In having a two year old who’s potty training and a two month old still in diapers, one thing we go through a ton of is baby wipes. And let’s be real, aside from diaper changes, us moms use these for everything; cleaning up spills, scrubbing counters, giving your toddler a wipe down in lieu of a full on bath. They’re something that are always on hand, so it’s very easy to think “oh, I have literally hundreds of them, so why not use one more?”. 

It’s this kind of thinking that ends up costing us more money than we actually need to spend. Now, since Michael and I have been aggressively paying down debt, I decided to try out a little experiment to see if I couldn’t save us just that much more on our monthly expenses. The results were nothing short of centsational! (See what I did there?!)

The Half Wipe Experiment

The Half Wipe Experiment

So, the concept here is incredibly simple. I kept a log of all the baby wipes I used for River’s diaper changes (to keep it simple) over the course of five days, and calculated the average used per day. Then, I repeated the process for another five days, only with the wipes cut in half. 

I know what you’re thinking. If the wipes are cut in half, wouldn’t you have to use twice as many to make up for them being so small? In short, no. The way I see it, when you use a wipe, you’re never truly using the entire surface area of it. You kinda go in a wipe, fold, wipe, fold, wipe motion, which causes large areas of the wipe to go unused. 

My theory was that if you cut the wipes in half, you’ll be using the same amount of physical wipes, but only half the amount of full wipes. So where you might have used 5 full wipes to change a single diaper, that number is slashed to only using 2 and a half. 

Was my theory correct?
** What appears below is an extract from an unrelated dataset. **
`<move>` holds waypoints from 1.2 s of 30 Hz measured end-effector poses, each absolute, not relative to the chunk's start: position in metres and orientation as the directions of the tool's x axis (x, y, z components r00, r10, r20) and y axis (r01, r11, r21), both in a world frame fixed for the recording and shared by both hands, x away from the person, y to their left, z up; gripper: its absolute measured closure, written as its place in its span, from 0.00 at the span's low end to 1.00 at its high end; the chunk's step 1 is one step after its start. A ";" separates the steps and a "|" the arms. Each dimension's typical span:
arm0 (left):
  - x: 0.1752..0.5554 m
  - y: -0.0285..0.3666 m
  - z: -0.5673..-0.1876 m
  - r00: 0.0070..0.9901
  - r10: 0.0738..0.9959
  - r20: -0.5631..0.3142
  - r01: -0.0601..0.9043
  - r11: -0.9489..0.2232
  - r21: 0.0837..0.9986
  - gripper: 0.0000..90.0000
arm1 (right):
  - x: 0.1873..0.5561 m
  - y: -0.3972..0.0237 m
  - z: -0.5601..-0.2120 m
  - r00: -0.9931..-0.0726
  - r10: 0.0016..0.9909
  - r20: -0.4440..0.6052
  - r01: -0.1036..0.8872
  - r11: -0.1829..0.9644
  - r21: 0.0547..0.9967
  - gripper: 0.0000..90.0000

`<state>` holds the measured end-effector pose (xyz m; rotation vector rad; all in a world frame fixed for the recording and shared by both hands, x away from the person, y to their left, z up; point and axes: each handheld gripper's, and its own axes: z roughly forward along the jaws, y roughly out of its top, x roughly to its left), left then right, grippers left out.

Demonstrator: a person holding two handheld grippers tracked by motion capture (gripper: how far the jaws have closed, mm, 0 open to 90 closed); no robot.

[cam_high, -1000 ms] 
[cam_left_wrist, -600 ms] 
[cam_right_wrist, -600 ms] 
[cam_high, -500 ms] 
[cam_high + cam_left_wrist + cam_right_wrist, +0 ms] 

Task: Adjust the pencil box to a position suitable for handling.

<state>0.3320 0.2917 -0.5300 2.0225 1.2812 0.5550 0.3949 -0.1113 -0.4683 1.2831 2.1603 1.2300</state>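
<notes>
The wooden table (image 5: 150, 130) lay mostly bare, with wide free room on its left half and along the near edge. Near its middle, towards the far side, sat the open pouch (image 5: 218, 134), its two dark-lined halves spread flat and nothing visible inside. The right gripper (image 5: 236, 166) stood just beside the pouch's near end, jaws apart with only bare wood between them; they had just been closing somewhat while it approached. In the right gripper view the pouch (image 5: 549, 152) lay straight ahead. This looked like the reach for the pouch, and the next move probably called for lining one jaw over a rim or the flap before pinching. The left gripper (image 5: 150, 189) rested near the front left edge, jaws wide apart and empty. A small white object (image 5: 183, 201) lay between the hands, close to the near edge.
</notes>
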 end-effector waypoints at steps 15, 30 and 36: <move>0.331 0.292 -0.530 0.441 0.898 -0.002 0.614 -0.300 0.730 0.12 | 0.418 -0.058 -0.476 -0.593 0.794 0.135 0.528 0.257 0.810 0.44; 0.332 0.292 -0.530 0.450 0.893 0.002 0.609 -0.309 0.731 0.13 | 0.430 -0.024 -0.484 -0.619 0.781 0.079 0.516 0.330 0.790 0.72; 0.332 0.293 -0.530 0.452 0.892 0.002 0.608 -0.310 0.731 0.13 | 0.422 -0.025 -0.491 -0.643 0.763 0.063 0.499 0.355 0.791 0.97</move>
Let’s find out!

Note: Every baby is different and some may have a more erratic changing schedules than others . In Riv’s case, she doesn’t always have a poop every single day. However, this had no effect on the end results. The wipes I used were Huggies Natural Care. 

Full wipes:

Day 1- 13 
Day 2- 15
Day 3- 10
Day 4- 7
Day 5- 10
Total: 55
Average/day: 11
Average pee: 1
Average poop: 4.4

After noticing just how many wipes had been used in a five day period just for diaper changes alone, I became even more eager to use less than I needed to. It was time to cut them all in half!

To make things a little easier to follow, I included the total amount of half wipes that were used and how many full wipes they equate to. This way, we’re able to see how many we’re actually using in comparison.

Half wipes:

Day 1- 5 (10 halves)
Day 2- 2.5 (5 halves)
Day 3- 4.5 (9 halves)
Day 4- 2.5 (5 halves)
Day 5- 3.5 (7 halves)
Total: 18 (36 halves)
Average/day: 3.5 (7 halves)
Average pee: .5 (1 half)
Average poop: 2.2 (about 4 halves)


Just as I had expected, the amount of wipes used was cut by more than half of what I was using before. If you look at the totals and the averages per day between the full wipes and the half wipes, there isn’t too much of a difference; 55 full vs. 36 halves. So, in a way, we’re using the same amount of wipes, only they’re cut in half. This is exactly the result I was hoping for!

Even if the amount of halves had been the same at 55, that still would only equate to 27.5 full wipes used.  And if you look at the averages for pees and poops, they’re cut exactly in half. That. is. AWESOME!


This experiment couldn’t have gone any better. I now will be using half as many wipes and will cut back from 9 boxes a year (one every 6 weeks) to about 4 (one every 12 weeks). At $12.99 a box, that’s a savings of nearly $64 a year! And when you’re living in debt, every little penny counts. 🙂 Why didn’t I start doing this years ago?!

Be sure to give the half wipe experiment a try if you’re needing to save some cash! What other things around the house have you cut in half to save money?